The YouTees System of Screen Printing is flawless for people who work out of a Home, with no real Floor Space, and with no "Capital."

If you wish to contact Mr. Lee at "http;//www.youtees.net", it would behoove you to be direct, short, and respectful.

He is a Sole Proprietor, Singular Producer and Distributor of His Prints; First and Foremost. He doesn't have time to take care of personal obligations while teaching others how to build materials. Let alone advise others, reference workload, call customers, send invoices, take sales calls, place orders, and paying bills.

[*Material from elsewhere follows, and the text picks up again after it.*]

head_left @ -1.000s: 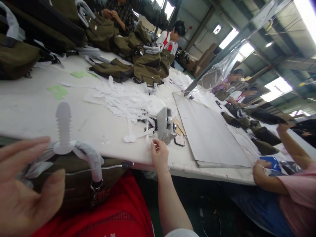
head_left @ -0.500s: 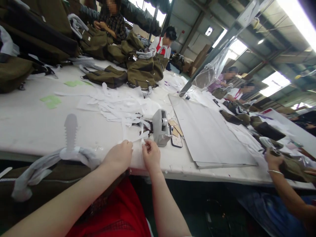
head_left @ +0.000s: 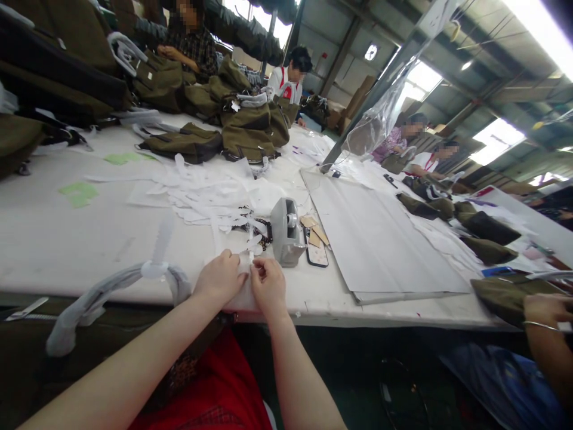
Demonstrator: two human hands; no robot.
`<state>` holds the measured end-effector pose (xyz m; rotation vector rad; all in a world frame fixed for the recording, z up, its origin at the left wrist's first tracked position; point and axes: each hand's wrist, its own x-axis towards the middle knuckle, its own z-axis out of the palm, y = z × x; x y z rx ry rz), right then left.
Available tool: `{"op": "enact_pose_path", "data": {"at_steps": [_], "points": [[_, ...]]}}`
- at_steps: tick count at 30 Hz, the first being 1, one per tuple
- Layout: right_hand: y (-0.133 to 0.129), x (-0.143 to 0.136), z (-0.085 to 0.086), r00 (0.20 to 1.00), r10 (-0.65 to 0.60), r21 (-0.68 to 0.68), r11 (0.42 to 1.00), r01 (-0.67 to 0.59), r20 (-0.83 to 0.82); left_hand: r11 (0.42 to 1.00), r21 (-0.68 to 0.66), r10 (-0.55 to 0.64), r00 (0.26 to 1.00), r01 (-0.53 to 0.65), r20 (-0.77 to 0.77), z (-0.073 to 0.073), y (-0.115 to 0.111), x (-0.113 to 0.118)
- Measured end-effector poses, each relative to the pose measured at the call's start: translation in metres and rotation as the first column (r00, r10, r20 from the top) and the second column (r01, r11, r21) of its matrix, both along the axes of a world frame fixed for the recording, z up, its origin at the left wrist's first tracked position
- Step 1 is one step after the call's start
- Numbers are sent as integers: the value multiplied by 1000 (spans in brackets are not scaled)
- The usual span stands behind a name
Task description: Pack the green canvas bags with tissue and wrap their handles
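In front of me, at the table's near edge, my left hand (head_left: 220, 278) is closed on a thin white strip (head_left: 245, 263). My right hand (head_left: 269, 285) pinches the same whitish piece between thumb and fingers, close beside the left; its exact shape is partly hidden. Just beyond my right hand stands a grey tape dispenser (head_left: 285, 236). Small white tabs and a dark patterned cord (head_left: 264, 232) lie against its left side. Left of my forearm is an olive bag (head_left: 111, 340) with a handle (head_left: 96, 304) wrapped in pale padding; a translucent toothed tab (head_left: 162, 242) sticks up from it.
White strips (head_left: 197, 191) lie heaped beyond my hands, with olive bags (head_left: 250, 131) behind. A phone (head_left: 317, 254) with cardboard pieces rests right of the dispenser. A large pale board (head_left: 380, 239) covers the table's middle. At right a co-worker's hand (head_left: 548, 310) touches another bag (head_left: 501, 297).
My hands have drawn nearer each other, with the left wrist turned a little. The view has shifted slightly. The co-worker's hand and bag at right have moved.
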<state>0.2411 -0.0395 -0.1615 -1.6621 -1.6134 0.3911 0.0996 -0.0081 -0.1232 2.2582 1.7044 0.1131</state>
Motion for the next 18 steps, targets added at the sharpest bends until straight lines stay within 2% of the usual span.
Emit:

This guy is a one man crew. 

Just respect that.


----------



## wormil (Jan 7, 2008)

Thank you Mr. Lee, ermm, I mean Abraham for the update.


----------



## midwaste (Apr 8, 2008)

Lol..
Mr. Lee must be doing well, he has a personal assistant now!

No disrespect..


----------



## AbeToonist (Mar 20, 2007)

Here's the Story.

YouTees Recommends Ulano QTX Emulsion. I ordered it, but since I work at a screen printing shop, I purchased some of their MagnaCure Emulsion.
While waiting for the suggested Ulano QTX Emulsion delivery from my distributor, I used the MagnaCure Emulsion. I'd have to say (with major reservations), that this is the best emulsion you could ever hope to come across for high-volume printing. It Dries Quick, Exposes Fast, Washes Out Easily, and has few pin-holes if coated properly.

The "reservations" I express, are for low volume printers.

IF YOU ARE A LOW VOLUME PRINTER...

...Don't touch it! You need a pressure-washer with over 2500 PSI to even think about scraping it off of your mesh.

Ouch!

I'll post my results with "Ulano QTX" this Sunday.


----------



## PreClassics (Jun 19, 2009)

he seems pretty knowledgeable, I think his main goal is for people that wants to learn about screen printing not take short cuts and learn the right way to become a better printer. I think sometimes he loves hearing his self talk. But he is pretty good at what he does. 

Still thinking about my 4/c rotary press though LOL


----------



## flyhighsounds (May 28, 2008)

AbeToonist said:


> I'll post my results with "Ulano QTX" this Sunday.



So what happend with the Ulano QTX??


----------



## Guest (Nov 6, 2009)

I emailed Lee on Nov. 2 or 3rd. He responded the same day with a quote. I mailed my money order same day, will let you know when order arrives... (I hope it does arrive!)


----------



## larry30000 (Dec 20, 2006)

jwlt said:


> I emailed Lee on Nov. 2 or 3rd. He responded the same day with a quote. I mailed my money order same day, will let you know when order arrives... (I hope it does arrive!)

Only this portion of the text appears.